[WHAT NEEDS TO BE DONE] Your answer must be every line of the data that contains "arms".

·····

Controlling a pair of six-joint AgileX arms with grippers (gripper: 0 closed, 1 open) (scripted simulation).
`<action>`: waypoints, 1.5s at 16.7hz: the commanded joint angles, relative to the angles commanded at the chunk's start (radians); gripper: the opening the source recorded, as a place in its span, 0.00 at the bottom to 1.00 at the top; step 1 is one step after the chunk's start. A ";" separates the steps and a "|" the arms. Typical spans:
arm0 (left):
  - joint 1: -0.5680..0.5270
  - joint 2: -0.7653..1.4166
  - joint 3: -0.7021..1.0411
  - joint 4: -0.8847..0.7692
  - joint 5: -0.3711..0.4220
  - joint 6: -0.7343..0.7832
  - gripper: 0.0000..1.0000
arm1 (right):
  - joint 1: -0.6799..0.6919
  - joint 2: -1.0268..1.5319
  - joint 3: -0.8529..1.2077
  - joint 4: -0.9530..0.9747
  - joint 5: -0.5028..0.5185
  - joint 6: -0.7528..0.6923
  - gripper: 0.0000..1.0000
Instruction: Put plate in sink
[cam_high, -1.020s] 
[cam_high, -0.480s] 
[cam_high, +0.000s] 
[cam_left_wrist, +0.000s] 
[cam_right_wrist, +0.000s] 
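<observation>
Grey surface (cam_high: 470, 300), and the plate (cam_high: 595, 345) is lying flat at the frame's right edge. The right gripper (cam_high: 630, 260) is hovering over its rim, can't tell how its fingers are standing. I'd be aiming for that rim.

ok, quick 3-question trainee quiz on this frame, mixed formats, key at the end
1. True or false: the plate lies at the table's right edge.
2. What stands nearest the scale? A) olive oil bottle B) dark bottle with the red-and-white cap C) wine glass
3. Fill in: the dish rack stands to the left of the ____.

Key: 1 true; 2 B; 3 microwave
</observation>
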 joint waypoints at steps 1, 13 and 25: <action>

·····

[TASK OUTPUT]
Controlling a pair of six-joint AgileX arms with grippers (gripper: 0 closed, 1 open) (scripted simulation).
`<action>`: waypoints, 1.5s at 16.7hz: the commanded joint angles, relative to the angles commanded at the chunk's start (radians); gripper: the opening the source recorded, as a place in its span, 0.00 at the bottom to 1.00 at the top; step 1 is one step after the chunk's start. A ";" separates the steps and a "|" the arms. Typical spans:

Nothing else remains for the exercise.